Gisèle Wato Guèye ajoute : ‘’Il avait une insuffisance rénale et on lui faisait un traitement de paludisme. Son cœur pesait 450 grammes au lieu de 250 grammes à cause d’un excédent de travail. Pis, le malade prenait 500mg de quinine, 3 fois par jour. Il n’avait pas d’hémorragie. On a constaté aussi qu’il avait un très gros foie. Mais, on ne peut pas attribuer directement la mort de ce jeune aux coups et blessures. Lesquels ont entraîné seulement des blessures superficielles pas profondes’’. Son collègue a constaté que Chérif Ndaw avait perdu 3 dents dont une a été trouvée dans son estomac. ‘’Cela peut être dû à une consommation abusive d’alcool’’, conclut-il.
Les héritiers du défunt réclament 50 millions à l’Etat
Avocat de la famille éplorée, Me Assane Dioma Ndiaye a réclamé 50 millions, en guise de dommages et intérêts et demandé au tribunal de déclarer l’Etat du Sénégal civilement responsable. Le Parquet a, pour sa part, demandé la disqualification des délits retenus contre Sagna et Bassang en complicité et a requis 2 ans dont 6 mois ferme. Cette même peine a été sollicitée à l’encontre de Samba Athie et de Cheikh Ndir. Là où Lat Diop et Baye Thiaw encourent 5 ans de prison. ‘’La devise des sapeurs-pompiers est «sauver ou périr » et non tuer. Le bizutage et les brimades sont interdits’’, a lancé le Substitut du procureur.

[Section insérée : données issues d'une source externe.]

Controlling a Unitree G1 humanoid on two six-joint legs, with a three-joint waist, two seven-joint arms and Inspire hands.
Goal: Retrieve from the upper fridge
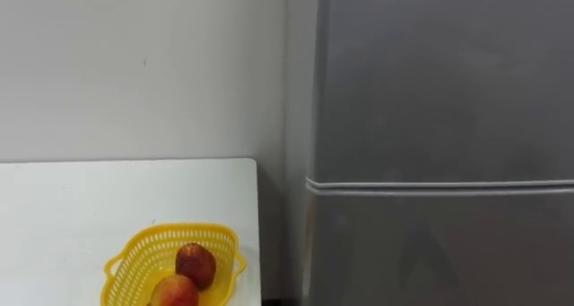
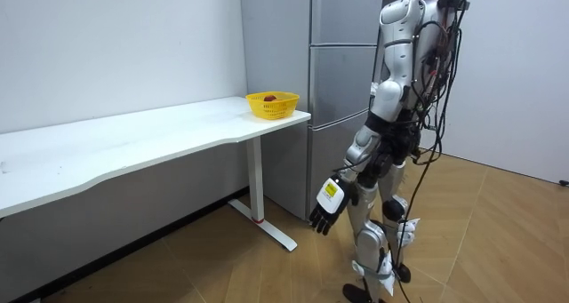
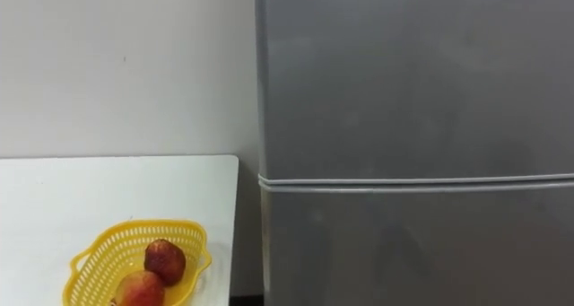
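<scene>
The grey fridge stands shut straight ahead of me, its upper door [image 1: 439, 82] above a seam and its lower door [image 1: 439, 252] below. No handle shows on either door. In the room view I stand upright about a step from the fridge [image 2: 342, 72], facing it. My left hand [image 2: 331, 203] hangs low beside my thigh with relaxed fingers and holds nothing.
A white table [image 1: 81, 207] stands against the wall left of the fridge. Near its right end sits a yellow mesh basket [image 1: 179, 231] with two reddish fruits [image 1: 195, 264] in it. A narrow gap separates table and fridge. Wooden floor lies behind me.
</scene>
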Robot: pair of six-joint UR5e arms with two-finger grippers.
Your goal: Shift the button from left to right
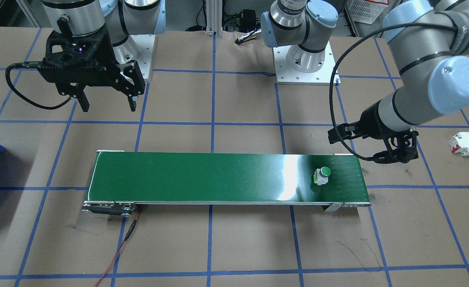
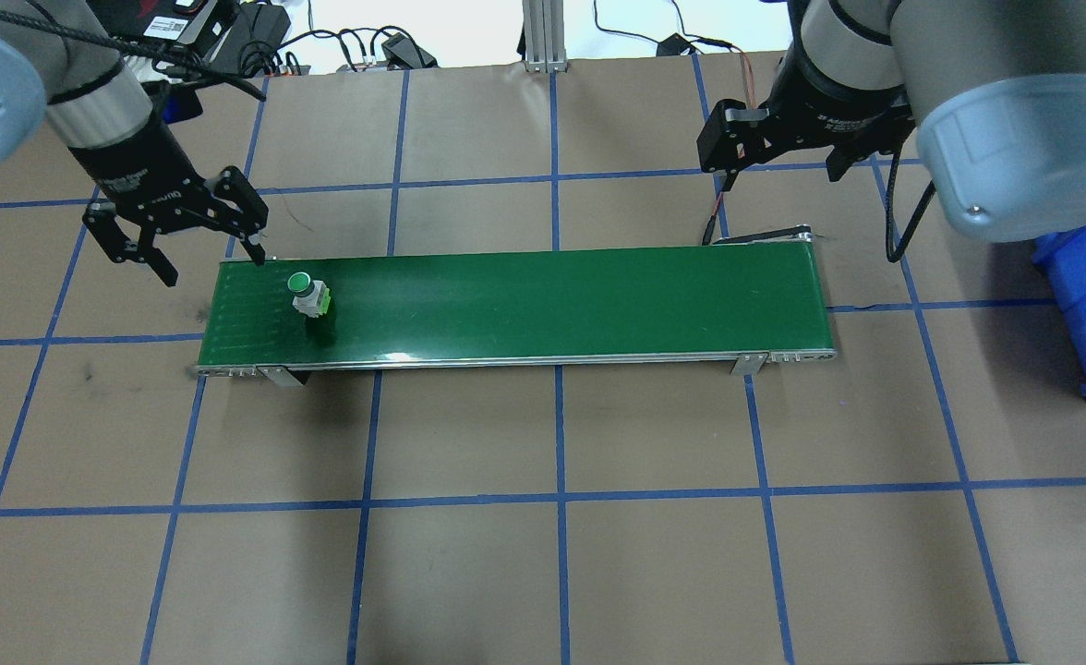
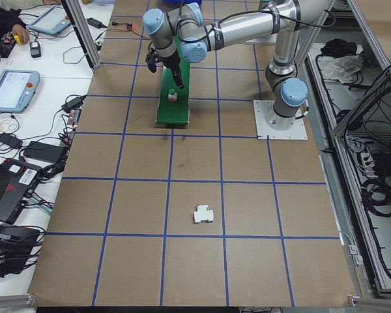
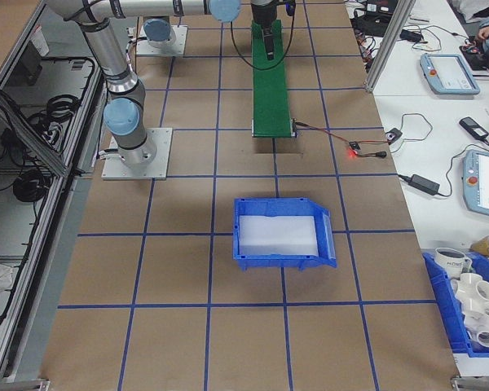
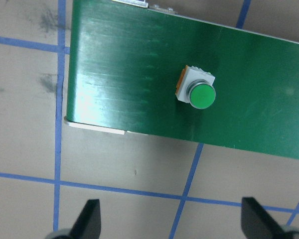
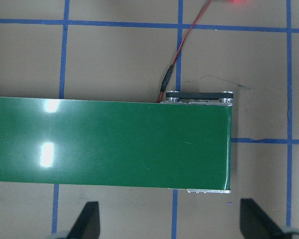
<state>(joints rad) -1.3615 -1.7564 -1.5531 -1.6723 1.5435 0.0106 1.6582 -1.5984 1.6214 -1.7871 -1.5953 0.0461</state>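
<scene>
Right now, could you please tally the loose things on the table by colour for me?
Green: 1, the button
White: 1, the breaker
Blue: 1, the bin
Total: 3

I see a glossy green belt (image 2: 552,296), the button (image 2: 307,296) with its shiny plastic cap, and the matt brown paper-like table (image 2: 552,554).

Six views, conveyor belt (image 2: 524,300) shared
</scene>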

La défense a déploré le fait qu’il n’y ait pas un autre rapport d’expertise sur l’autopsie. Ainsi, elle a demandé la requalification des faits en coups et blessures simples et de leur faire une application extrêmement bienveillante de la loi. ‘’Il y a deux certificats médicaux contradictoires. C’est un dossier complexe, quelquefois noyé de sentiments. Nous sollicitons la relaxe au bénéfice du doute, à défaut d’une relaxe pure et simple’’, a plaidé Me Bruce Sylva. L’agent judiciaire de l’Etat a demandé au juge de débouter la partie civile de sa demande. A l’en croire, l’Etat n’a rien à voir dans cette affaire. Le juge Ndary Diop va rendre son délibéré le 31 mars prochain.